# ACTIVITY:
Within the material below, transcribe exactly the lines from the one holding "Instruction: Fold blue" through the one holding "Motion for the", keeping both ends and skipping the rest.

# SOURCE DATA:
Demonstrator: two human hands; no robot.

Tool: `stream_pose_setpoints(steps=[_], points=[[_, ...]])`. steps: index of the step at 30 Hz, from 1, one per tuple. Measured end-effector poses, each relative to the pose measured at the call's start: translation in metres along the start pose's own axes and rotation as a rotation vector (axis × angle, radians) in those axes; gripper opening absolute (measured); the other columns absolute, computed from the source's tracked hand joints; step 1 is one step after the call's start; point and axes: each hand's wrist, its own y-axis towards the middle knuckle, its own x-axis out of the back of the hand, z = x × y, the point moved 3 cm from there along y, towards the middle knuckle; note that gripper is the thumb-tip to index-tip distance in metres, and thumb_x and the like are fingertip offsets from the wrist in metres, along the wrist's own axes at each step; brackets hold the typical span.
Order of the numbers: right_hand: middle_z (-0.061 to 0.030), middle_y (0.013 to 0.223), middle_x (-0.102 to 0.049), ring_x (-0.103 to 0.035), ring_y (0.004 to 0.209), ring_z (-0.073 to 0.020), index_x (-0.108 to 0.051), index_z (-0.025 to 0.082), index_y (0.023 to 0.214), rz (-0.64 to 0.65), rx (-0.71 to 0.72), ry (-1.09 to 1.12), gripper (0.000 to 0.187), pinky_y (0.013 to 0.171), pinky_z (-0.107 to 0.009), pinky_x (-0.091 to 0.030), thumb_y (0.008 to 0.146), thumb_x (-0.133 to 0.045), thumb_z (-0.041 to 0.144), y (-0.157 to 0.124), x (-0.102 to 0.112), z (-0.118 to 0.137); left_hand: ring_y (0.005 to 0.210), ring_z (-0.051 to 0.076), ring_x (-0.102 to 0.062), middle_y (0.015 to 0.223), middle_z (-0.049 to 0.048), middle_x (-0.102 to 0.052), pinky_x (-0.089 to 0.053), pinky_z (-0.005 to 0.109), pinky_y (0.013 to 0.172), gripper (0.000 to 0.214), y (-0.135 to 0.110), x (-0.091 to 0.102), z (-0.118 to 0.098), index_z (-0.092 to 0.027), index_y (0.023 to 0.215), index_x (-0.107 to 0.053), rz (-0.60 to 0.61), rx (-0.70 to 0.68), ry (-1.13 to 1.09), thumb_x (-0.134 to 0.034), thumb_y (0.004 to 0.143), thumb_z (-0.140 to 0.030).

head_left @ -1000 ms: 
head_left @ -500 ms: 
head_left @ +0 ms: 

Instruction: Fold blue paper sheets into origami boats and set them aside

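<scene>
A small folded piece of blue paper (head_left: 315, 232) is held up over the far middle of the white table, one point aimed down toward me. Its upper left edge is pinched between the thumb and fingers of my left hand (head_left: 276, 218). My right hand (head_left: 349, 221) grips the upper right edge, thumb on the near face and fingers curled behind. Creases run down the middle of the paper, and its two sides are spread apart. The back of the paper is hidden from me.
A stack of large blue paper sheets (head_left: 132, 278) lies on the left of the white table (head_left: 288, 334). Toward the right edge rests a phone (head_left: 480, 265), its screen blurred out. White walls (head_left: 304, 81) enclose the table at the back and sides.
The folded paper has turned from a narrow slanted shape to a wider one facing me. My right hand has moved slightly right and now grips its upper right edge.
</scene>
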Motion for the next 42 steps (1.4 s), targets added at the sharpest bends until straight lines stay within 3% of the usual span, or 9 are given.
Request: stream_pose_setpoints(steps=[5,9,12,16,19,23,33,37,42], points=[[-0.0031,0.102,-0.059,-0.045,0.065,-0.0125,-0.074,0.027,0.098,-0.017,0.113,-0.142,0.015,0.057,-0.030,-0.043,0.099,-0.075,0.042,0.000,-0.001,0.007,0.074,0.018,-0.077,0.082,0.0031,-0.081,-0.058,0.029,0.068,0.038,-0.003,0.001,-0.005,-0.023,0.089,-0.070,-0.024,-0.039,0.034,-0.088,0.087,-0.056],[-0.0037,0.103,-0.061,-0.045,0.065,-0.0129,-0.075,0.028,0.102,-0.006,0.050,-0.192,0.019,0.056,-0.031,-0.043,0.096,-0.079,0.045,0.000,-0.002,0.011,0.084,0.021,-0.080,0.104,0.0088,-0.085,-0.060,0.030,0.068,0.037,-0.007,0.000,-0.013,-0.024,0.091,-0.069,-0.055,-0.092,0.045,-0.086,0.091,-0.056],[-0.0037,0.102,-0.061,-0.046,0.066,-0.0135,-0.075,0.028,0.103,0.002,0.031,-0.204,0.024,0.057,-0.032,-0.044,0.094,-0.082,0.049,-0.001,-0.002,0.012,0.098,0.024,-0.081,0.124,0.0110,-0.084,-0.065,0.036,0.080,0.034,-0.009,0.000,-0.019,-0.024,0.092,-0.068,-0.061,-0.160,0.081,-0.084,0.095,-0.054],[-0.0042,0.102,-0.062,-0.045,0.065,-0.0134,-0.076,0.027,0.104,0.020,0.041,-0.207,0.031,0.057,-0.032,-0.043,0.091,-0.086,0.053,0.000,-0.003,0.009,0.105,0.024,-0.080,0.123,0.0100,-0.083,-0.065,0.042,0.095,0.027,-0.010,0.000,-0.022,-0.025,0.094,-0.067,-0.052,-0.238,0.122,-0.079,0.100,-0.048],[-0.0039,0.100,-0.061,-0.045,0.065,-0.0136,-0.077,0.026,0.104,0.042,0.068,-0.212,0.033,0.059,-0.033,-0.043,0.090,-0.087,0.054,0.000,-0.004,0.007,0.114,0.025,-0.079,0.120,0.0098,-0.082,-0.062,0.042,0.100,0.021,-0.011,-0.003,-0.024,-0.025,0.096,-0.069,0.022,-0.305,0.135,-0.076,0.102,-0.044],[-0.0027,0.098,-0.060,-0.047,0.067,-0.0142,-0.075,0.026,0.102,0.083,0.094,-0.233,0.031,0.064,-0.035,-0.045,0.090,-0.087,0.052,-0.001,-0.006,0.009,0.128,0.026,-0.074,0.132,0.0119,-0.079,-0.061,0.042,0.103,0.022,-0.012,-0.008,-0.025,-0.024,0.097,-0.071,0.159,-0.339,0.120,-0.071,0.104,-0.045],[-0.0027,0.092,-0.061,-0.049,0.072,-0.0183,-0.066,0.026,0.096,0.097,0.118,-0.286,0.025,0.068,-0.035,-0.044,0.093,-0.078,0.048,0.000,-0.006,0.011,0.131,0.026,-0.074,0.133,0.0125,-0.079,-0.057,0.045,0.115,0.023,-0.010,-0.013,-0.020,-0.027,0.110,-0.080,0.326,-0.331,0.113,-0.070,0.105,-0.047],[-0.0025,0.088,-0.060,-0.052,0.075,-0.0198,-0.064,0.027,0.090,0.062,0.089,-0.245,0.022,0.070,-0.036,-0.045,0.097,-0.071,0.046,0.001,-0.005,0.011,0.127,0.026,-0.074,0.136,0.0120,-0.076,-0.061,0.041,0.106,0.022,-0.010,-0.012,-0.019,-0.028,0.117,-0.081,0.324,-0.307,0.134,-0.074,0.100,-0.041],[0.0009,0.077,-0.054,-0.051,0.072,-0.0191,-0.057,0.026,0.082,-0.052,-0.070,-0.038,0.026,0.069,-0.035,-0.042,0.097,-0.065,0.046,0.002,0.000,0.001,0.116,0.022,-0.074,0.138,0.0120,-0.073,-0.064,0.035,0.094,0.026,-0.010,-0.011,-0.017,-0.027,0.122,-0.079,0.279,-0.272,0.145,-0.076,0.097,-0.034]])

# RESPONSE FOR THIS EXERCISE:
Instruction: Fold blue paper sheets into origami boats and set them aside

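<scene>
A small folded piece of blue paper (head_left: 315, 232) is held up over the far middle of the white table, one point aimed down toward me. Its upper left edge is pinched between the thumb and fingers of my left hand (head_left: 276, 218). My right hand (head_left: 349, 221) grips the upper right edge, thumb on the near face and fingers curled behind. Creases run down the middle of the paper, and its two sides are spread apart. The back of the paper is hidden from me.
A stack of large blue paper sheets (head_left: 132, 278) lies on the left of the white table (head_left: 288, 334). Toward the right edge rests a phone (head_left: 480, 265), its screen blurred out. White walls (head_left: 304, 81) enclose the table at the back and sides.
The folded paper has turned from a narrow slanted shape to a wider one facing me. My right hand has moved slightly right and now grips its upper right edge.
</scene>
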Motion for the next 42 steps (1.4 s), targets added at the sharpest bends until straight lines stay within 3% of the usual span, or 9 are given.

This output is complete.